* **Task directions**: The answer should consist solely of the lines from the first one below through the line containing "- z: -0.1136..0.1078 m", copied exactly.
* * *
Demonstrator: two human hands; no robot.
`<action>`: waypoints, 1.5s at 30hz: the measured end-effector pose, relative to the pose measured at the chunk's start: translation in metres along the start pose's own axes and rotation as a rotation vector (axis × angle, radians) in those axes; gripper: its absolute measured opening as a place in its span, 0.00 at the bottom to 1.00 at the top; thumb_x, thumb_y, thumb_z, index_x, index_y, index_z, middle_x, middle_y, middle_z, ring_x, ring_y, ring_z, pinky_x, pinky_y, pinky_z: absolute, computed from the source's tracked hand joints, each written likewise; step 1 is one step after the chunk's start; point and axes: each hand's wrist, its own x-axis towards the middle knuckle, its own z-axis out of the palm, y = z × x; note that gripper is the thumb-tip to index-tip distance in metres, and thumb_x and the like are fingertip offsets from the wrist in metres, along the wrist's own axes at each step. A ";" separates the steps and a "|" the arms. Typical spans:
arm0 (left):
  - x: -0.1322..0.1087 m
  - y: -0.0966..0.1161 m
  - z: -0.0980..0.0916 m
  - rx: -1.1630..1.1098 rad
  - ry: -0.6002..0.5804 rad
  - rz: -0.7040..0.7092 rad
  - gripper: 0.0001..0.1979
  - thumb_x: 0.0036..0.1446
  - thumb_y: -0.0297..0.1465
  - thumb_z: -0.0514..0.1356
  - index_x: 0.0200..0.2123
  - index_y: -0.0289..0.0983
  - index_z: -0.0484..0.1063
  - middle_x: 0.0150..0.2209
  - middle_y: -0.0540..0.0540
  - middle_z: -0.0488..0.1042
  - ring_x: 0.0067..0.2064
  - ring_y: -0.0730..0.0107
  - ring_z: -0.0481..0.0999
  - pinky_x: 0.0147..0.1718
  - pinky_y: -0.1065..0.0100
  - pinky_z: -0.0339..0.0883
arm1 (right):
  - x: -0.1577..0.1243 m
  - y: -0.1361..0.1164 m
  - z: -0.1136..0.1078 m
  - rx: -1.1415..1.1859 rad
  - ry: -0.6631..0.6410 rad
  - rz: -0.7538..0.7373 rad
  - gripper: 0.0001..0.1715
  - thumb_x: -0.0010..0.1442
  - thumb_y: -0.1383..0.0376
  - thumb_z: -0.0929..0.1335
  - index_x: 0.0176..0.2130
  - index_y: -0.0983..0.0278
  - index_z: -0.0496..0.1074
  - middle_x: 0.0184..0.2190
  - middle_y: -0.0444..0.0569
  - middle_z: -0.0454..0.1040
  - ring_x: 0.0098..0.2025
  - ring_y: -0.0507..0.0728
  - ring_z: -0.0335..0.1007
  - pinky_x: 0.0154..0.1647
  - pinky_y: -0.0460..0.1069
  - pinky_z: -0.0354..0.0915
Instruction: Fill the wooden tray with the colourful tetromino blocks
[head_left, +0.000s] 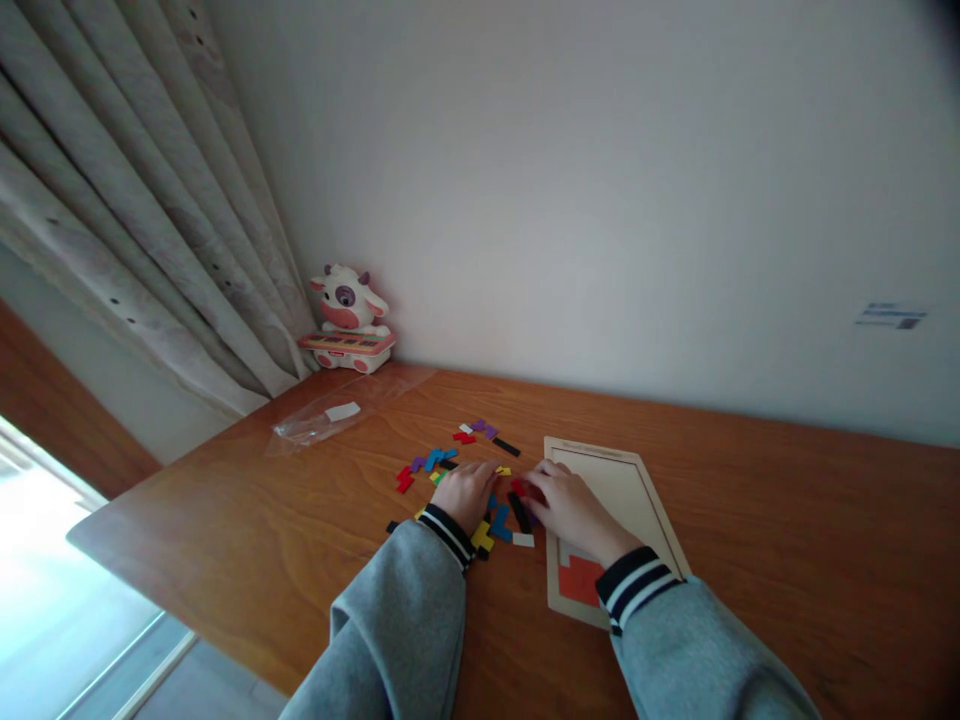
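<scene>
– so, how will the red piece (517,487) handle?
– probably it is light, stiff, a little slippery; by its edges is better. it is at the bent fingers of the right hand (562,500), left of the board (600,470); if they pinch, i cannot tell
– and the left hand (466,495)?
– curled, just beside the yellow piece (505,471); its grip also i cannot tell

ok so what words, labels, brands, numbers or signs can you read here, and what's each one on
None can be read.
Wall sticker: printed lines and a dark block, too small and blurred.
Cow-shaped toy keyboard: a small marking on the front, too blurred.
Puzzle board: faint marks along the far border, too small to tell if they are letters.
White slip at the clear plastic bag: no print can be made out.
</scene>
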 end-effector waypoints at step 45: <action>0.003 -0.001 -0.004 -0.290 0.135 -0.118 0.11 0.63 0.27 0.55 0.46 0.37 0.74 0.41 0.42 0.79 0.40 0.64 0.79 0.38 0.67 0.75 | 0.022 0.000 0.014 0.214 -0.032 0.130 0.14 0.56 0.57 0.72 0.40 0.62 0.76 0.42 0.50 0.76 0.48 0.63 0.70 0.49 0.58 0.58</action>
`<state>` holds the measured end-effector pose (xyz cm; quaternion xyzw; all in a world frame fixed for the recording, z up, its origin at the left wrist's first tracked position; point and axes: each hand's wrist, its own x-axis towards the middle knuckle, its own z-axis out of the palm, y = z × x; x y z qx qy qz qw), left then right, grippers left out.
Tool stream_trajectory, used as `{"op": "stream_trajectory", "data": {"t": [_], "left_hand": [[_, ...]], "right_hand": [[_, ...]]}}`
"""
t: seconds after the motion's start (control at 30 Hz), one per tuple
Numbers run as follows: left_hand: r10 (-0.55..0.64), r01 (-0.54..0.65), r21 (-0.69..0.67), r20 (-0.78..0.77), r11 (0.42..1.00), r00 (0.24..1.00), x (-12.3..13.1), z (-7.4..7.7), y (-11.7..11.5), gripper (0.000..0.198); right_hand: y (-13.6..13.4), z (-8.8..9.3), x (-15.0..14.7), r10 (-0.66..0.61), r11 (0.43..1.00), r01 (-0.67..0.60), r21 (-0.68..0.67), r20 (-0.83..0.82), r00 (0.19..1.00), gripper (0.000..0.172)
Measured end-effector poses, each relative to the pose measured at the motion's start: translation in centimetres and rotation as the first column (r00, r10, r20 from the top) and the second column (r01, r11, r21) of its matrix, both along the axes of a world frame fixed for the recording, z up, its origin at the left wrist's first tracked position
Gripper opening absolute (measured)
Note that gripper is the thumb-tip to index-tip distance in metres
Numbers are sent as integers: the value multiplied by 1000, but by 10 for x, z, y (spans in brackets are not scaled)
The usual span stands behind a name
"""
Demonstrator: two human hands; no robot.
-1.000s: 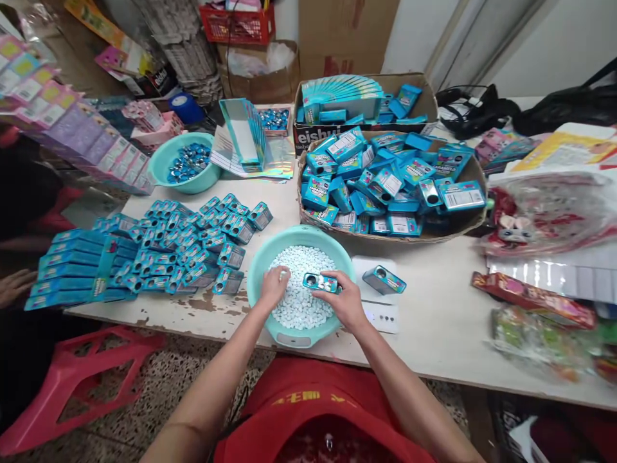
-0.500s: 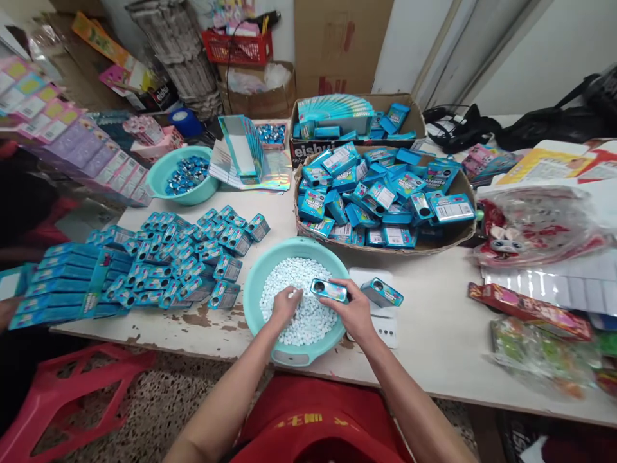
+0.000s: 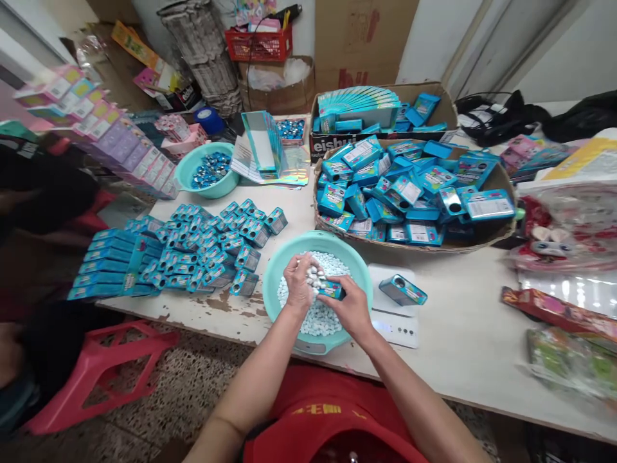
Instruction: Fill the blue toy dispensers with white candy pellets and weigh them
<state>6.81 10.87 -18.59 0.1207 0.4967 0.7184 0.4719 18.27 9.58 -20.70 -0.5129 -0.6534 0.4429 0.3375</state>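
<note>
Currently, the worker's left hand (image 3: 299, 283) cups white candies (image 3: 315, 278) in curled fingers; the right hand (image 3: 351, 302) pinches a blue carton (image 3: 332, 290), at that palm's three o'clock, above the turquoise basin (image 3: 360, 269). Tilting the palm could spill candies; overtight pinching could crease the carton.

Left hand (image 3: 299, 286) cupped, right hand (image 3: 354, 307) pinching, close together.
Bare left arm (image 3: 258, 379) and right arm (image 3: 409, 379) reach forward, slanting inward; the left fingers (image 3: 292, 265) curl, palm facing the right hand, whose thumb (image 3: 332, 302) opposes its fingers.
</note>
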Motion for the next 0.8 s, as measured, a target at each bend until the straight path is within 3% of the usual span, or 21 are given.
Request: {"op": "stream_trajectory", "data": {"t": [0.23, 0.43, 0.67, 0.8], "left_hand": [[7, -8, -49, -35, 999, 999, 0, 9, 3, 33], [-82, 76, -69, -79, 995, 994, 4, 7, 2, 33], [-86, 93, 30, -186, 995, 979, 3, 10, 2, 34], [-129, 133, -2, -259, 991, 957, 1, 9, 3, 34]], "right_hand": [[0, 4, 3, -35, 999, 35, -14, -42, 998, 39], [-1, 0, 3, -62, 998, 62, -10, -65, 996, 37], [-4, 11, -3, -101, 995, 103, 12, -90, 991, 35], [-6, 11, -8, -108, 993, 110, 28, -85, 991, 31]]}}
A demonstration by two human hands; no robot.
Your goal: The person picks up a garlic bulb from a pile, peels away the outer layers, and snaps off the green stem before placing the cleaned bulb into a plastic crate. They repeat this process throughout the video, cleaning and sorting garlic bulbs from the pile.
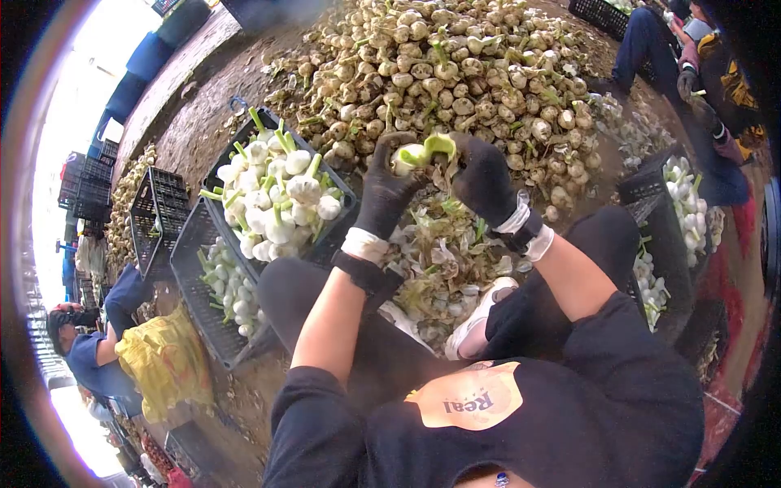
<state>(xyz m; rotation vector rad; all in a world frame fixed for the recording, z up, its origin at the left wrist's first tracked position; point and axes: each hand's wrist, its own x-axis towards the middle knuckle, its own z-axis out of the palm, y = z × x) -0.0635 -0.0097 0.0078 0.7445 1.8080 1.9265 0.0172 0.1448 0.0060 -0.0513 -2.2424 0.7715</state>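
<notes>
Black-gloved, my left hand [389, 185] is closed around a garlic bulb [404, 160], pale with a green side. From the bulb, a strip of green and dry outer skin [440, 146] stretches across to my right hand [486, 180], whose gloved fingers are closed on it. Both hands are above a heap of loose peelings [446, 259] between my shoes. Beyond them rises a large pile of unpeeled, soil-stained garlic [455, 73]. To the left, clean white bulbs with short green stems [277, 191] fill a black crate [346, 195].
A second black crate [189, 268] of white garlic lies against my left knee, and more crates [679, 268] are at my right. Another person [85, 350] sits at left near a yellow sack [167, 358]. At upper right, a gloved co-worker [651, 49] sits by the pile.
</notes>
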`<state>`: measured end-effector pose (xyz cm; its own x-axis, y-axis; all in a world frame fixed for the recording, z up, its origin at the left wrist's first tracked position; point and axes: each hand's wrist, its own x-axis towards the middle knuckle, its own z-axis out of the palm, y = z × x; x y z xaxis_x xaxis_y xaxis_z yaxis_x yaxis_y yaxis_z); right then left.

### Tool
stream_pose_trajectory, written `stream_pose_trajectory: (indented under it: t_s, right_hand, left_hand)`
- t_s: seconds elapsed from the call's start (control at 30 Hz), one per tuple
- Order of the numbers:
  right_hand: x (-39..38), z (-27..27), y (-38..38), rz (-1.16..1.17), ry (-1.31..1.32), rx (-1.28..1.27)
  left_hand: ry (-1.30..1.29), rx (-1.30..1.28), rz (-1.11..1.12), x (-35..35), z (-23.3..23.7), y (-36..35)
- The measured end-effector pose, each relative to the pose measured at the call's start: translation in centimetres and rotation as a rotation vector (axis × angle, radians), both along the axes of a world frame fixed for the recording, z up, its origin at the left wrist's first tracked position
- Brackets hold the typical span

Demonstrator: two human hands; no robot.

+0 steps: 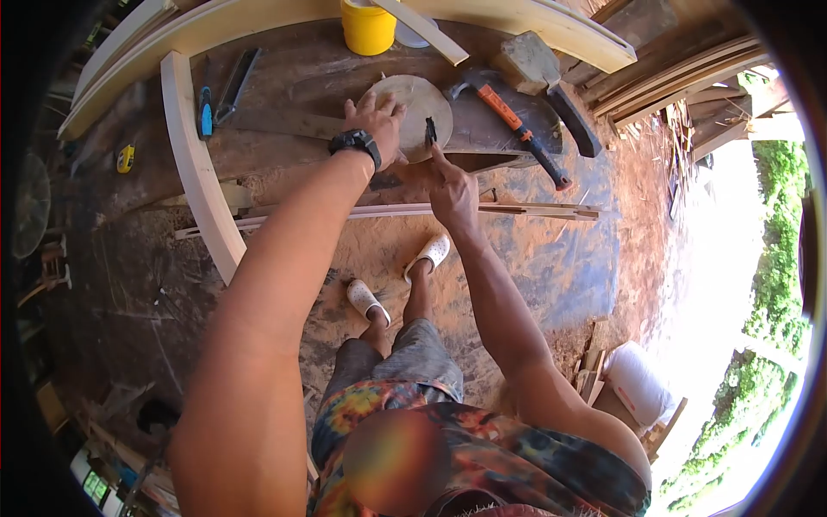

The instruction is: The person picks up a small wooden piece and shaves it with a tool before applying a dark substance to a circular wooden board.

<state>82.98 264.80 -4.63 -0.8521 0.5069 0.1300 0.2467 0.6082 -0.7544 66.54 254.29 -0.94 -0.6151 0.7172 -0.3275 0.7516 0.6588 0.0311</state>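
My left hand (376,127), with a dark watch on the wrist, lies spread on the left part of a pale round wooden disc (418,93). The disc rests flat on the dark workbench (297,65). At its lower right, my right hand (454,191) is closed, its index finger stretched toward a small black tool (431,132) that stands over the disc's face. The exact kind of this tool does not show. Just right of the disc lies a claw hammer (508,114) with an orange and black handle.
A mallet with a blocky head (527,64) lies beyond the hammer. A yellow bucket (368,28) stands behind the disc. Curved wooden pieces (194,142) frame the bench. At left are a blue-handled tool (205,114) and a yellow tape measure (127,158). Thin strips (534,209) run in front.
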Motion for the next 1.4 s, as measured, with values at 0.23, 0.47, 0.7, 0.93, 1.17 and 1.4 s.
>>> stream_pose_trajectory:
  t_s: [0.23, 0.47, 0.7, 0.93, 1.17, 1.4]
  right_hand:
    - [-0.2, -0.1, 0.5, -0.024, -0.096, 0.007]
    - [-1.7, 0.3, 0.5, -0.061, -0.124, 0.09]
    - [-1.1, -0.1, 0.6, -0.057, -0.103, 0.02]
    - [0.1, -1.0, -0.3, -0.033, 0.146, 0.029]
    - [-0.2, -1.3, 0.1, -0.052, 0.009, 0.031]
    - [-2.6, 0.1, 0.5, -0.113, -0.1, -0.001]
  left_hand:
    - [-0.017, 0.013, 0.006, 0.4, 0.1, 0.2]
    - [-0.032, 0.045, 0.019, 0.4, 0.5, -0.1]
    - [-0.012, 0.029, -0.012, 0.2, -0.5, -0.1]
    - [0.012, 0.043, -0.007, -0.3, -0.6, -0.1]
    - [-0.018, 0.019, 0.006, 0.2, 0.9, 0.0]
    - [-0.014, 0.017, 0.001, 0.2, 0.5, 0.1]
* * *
* **Reply to the task**:
Demonstrator: two human hands; no robot.
`<action>`: waypoints, 1.5s at 30hz: the measured end-effector pose, relative to the pose measured at the chunk's start: translation in metres along the start pose's own axes and rotation as a rotation vector (axis × angle, radians) in those axes; gripper: its absolute measured opening as a place in its span, 0.00 at the bottom to 1.00 at the top; thumb_x, thumb_y, thumb_z, index_x, index_y, index_z, middle_x, middle_y, middle_z, ring_x, ring_y, ring_z, pinky_x, pinky_y, pinky_z: absolute, computed from the source's tracked hand joints, each written likewise; step 1 is one step after the chunk's start; point and axes: each hand's wrist, its own x-axis towards the middle knuckle, its own z-axis out of the palm, y = z × x; note that gripper is the thumb-tip to index-tip distance in metres, and thumb_x and the like are fingertip offsets from the wrist in metres, along the wrist's own axes at each step. A ";" separates the steps and a "|" the arms. Typical spans:
arm0 (left):
  - x: -0.1322..0.1087 m
  - y: -0.0966..0.1161 m
  - z: -0.0980..0.0916 m
  - rx: -1.1630..1.1098 rad
  - ry: -0.6002..0.5804 rad
  - rz: -0.7040..0.7092 rad
  - gripper: 0.0001..0.1979
  - thumb_x: 0.0036..0.1446
  - thumb_y: -0.0297..0.1465
  - thumb_z: -0.0514..0.1356
  - index_x: 0.0200..0.2123
  - index_y: -0.0289..0.0983
  - index_z: -0.0484..0.1063
  - middle_x: 0.0150..0.2209
  - middle_y: -0.0540..0.0540
  - middle_z: -0.0488..0.1042
  - ring_x: 0.0067..0.2064
  - ring_y: -0.0730..0.0107
  - ring_z: -0.0481..0.0999
  - pinky_x: 0.0147..0.1718
  - pinky_y: -0.1065..0.0100
  - pinky_z: -0.0339..0.0883
arm1 (right):
  - x: -0.1577..0.1243 m
  - y: -0.1361..0.1164 m
  - z: -0.1136..0.1078 m

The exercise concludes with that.